I am working on a concept where I use a chip antenna with a STM32WLE5. is it conceivable to use the same board layout as the generic node but minimise on components involved in the antenna circuit? for example could I
remove the RF and and analog switches
based on the schematics on GitHub, if I assume the switches are in the position shown remove the other circuits that would not be activated in the shown configuration.
This will result in a fixed power selection but the additional components add bulk to the BOM for my purposes in making the leanest node using a chip antenna.
I have marked components that I would remove in red highlighter.
I really hope you know what you are doing if you want to remove the low-pass filter and the antenna-switch for the receiver.
There are legal aspects you have to follow e.g. concerning emission of harmonics.
How do you receive MAC-commands from TTS without receiver-antenna? Or should it become a transmit-only node?
Thank you VERY much indeed for your reply. Let me describe what I am trying to make. We are helping people with Dementia remember (or be reminded really) to shut their doors though a series of sensors that detect door close/open, swing and ambient temperature. I have made a little LED Hub on ESP32 with a RFM69 and version with RM95- commonly available low power radio and Lora Transmitters) and want the device to work:
Point to point sending messages just to this hub
LoRaWAN/TTN - so that as we make more of these then we can pass info via a web interface to the head nurse.

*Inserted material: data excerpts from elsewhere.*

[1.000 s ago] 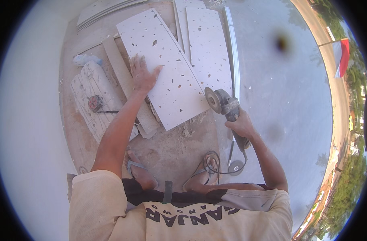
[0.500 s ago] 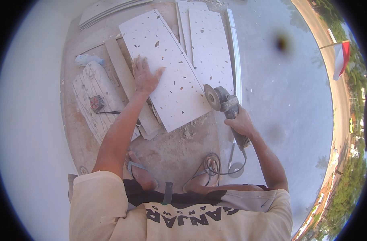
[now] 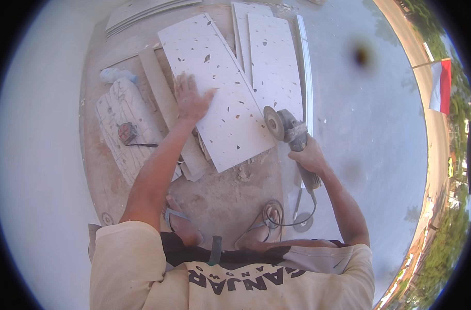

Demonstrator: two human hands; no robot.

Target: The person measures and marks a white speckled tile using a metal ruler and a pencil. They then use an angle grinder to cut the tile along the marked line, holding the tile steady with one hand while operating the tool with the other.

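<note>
A long white tile slab with dark speckles [image 3: 220, 103] lies at an angle in front of me. My left hand [image 3: 193, 98] rests on its left edge, fingers spread and thumb pointing right across the surface. In my right hand [image 3: 308, 155] is an angle grinder [image 3: 296, 135], gripped round its dusty body. Its round disc [image 3: 273, 123] is at the slab's right edge, near the lower right corner; whether they touch I cannot tell. The grinder's cable [image 3: 314, 204] loops down beside my right foot.
More speckled slabs [image 3: 274, 57] lie behind on the right, beside a long pale strip [image 3: 304, 77]. To the left are a scored white board [image 3: 116, 113], a red tape measure [image 3: 126, 133], a plastic bottle [image 3: 117, 76] and narrow offcuts [image 3: 171, 113]. A loose disc [image 3: 303, 223] lies near my right foot.
The whole scene sits slightly further right in the picture. My left hand stays on the slab, and the grinder remains in my right hand beside the slab's edge.
</note>
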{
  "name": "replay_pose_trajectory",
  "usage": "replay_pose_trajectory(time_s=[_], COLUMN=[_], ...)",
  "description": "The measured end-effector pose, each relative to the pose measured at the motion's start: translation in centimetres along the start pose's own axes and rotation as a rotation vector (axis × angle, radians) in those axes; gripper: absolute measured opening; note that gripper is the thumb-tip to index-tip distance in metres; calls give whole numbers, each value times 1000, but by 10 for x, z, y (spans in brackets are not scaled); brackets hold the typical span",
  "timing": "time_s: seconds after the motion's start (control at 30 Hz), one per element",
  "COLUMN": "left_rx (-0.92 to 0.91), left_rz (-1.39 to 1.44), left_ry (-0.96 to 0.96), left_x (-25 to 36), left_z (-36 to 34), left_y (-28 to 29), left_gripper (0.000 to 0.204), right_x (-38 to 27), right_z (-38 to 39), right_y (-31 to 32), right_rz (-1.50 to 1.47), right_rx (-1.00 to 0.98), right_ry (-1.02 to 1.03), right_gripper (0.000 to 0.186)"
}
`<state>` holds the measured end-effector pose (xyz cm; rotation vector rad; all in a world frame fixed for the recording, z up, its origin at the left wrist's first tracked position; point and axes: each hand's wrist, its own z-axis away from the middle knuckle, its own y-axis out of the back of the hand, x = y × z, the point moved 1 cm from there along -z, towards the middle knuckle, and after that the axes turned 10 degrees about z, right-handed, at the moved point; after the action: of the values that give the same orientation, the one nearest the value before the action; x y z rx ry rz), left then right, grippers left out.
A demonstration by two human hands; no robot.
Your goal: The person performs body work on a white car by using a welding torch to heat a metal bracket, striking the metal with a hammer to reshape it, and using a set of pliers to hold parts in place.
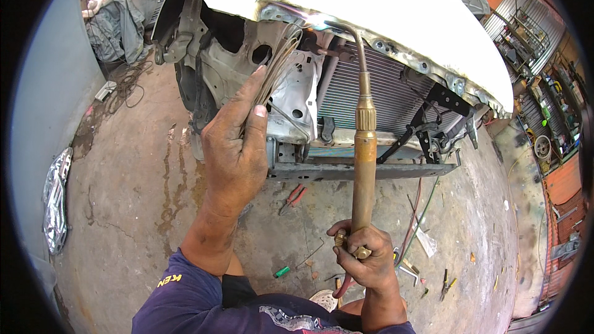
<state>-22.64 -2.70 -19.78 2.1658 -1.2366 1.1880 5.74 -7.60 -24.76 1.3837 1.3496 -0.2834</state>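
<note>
Head view: stained, cracked concrete floor [136, 179] across the middle and lower frame, with red-handled pliers [293, 199] below centre, a green-handled tool [282, 271] nearer the bottom and black-and-yellow pliers [448, 286] at lower right. Pale grey wall [43, 105] along the left; crumpled silver sheeting [57, 201] near its base. Cluttered metal racks [526, 30] at upper right. Clasped in the left hand [235, 136], left of centre: looped thin wires [281, 65]. Gripped in the right hand [368, 253], lower centre: brass torch [365, 179], bright-tipped at the edge of a white car panel [402, 24] up top.
</note>
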Motion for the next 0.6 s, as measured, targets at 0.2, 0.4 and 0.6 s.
replay_pose_trajectory(time_s=[0.2, 0.4, 0.6], left_rx=[3, 28, 9], left_rz=[20, -74, 15], left_ry=[-4, -91, -3], left_x=[0, -11, -2], left_z=[0, 1, 1], left_y=[-2, -1, -4], left_gripper=[44, 45, 44], right_x=[4, -1, 0], right_z=[2, -2, -3], right_y=[-2, -2, -1], right_rz=[-7, -6, 11], right_rx=[20, 18, 25], right_ry=[15, 12, 32], right_gripper=[28, 31, 32])
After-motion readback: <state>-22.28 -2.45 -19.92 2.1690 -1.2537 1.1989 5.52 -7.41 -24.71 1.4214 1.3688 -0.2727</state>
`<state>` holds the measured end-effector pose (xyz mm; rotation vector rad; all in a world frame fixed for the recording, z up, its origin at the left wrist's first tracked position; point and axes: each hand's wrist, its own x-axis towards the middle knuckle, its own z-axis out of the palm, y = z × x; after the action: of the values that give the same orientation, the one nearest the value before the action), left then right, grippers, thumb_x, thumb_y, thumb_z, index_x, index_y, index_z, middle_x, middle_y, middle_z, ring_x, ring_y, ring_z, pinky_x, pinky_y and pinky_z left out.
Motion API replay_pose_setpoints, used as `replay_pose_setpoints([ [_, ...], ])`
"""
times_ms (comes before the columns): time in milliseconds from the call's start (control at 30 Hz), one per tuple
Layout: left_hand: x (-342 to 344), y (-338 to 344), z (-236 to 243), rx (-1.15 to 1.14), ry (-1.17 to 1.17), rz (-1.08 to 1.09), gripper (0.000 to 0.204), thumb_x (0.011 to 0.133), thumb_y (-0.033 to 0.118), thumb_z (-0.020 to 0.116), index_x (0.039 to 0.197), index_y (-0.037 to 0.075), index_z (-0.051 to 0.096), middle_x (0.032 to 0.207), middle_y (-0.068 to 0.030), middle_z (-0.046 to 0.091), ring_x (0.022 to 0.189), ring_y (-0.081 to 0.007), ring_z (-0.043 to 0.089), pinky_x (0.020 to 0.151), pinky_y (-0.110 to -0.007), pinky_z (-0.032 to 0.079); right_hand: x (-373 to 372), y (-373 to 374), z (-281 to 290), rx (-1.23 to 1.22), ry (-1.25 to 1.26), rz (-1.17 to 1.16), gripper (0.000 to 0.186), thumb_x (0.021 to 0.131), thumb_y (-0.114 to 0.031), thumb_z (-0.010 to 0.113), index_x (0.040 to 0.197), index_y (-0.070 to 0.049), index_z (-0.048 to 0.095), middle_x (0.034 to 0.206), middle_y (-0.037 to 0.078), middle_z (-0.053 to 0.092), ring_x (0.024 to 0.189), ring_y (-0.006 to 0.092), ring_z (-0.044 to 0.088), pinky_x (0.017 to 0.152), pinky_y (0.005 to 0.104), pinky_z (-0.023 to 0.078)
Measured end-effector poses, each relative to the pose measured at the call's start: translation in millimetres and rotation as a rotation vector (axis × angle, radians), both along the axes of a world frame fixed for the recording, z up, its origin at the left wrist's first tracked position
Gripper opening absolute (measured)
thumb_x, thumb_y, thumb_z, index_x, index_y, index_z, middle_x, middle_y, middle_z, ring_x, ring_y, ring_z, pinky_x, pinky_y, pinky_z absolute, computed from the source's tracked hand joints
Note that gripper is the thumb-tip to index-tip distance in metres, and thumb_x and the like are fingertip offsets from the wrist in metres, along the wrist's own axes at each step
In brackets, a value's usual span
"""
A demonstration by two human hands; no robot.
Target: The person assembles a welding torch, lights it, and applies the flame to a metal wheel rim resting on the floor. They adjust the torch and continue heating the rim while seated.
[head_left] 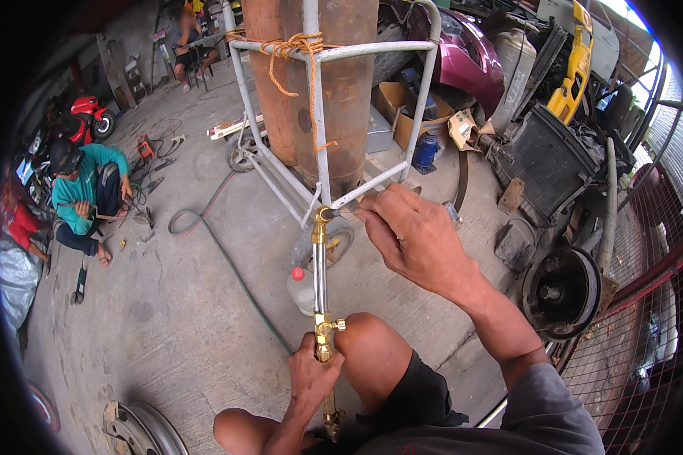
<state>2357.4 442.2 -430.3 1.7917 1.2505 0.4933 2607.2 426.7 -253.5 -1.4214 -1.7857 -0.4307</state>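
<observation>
A brass cutting torch (319, 265) with slim steel tubes stands upright in front of me, its head at the top. My left hand (315, 373) is wrapped round its handle, just below the brass valve. Beside the torch head, my right hand (417, 239) is closed in a pinch at the nozzle. Whatever its fingers hold there is too small and hidden to make out. Behind the torch, rusty gas cylinders (341, 98) stand in a grey tubular cart (376, 49), tied with orange rope (313, 83). A bottle with a red cap (300, 292) sits close behind the torch.
A hose (239, 262) snakes over the concrete floor. At left, a person in a teal shirt (91, 186) crouches near a red grinder-like tool (146, 146). A wheel rim (146, 431) lies at lower left; a drum (560, 294) and car parts crowd the right beside red mesh.
</observation>
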Motion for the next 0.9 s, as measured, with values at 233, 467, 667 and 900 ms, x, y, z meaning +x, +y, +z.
replay_pose_setpoints([
  [233,0,0,0,0.038,-0.001,-0.011,0.031,0.079,0.017,0.079,0.102,-0.001,0.066,0.072,-0.0130,0.068,0.063,-0.0231,0.066,0.065,-0.041,0.055,2,-1,0,-0.021,0.028,-0.020,0.012,0.098,-0.008,0.071,0.105,-0.002,0.064,0.090,0.014,0.062,0.075,0.0359,0.068,0.065,0.0449,0.055],
  [467,0,-4,6,0.086,-0.004,-0.004,0.027,0.082,0.018,0.075,0.096,-0.001,0.063,0.071,-0.0182,0.069,0.065,-0.0357,0.071,0.067,-0.048,0.057,-7,-6,20,0.014,-0.317,-0.039,0.017,0.084,-0.005,0.070,0.100,-0.003,0.062,0.088,0.010,0.060,0.076,0.0304,0.067,0.068,0.0427,0.054],
  [667,2,-6,10,0.071,0.037,-0.014,0.028,0.082,0.020,0.075,0.095,-0.001,0.062,0.073,-0.0205,0.070,0.069,-0.0408,0.073,0.070,-0.051,0.058,-1,-3,26,-0.057,-0.383,-0.018,0.019,0.082,-0.003,0.067,0.100,-0.002,0.059,0.089,0.011,0.061,0.083,0.0311,0.069,0.075,0.0438,0.055],
  [900,0,-7,10,0.072,0.046,-0.009,0.030,0.082,0.021,0.074,0.097,-0.002,0.062,0.075,-0.0227,0.071,0.072,-0.0433,0.073,0.073,-0.052,0.058,-1,5,22,-0.096,-0.389,-0.007,0.021,0.081,0.000,0.068,0.100,-0.002,0.059,0.090,0.012,0.062,0.086,0.0325,0.069,0.077,0.0447,0.056],
])
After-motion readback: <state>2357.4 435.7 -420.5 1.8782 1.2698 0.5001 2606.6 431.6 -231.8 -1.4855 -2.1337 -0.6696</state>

I want to make 50 of these and need to keep the BOM cost down. I already have one functioning using an ATMEGA328p MCU with the above radios and get a sleep current of 4uA. However I need to switch out the MCU and the STM32WL works in all other respects. There are three problems:
Power - I want to use an CR2032 with minimum protection circuitary(buck/bost converter is lovely but expenive, hard to get hold of, and potential soldering nightmare) and achieve same if not better sleep current than 4uA. I know this is possible in spades with ST32WL but seems to come at the cost of additional components. The device only need to transmit and only receive once when it gets the downlink message at registration (for Lora version).
Antenna - I want to use a chip antenna like to the one of the Generic Node.
Board size - board must be 30mm x 35mm (space left for antenna marked in Grey is 23.5x10.5mm based on generic node)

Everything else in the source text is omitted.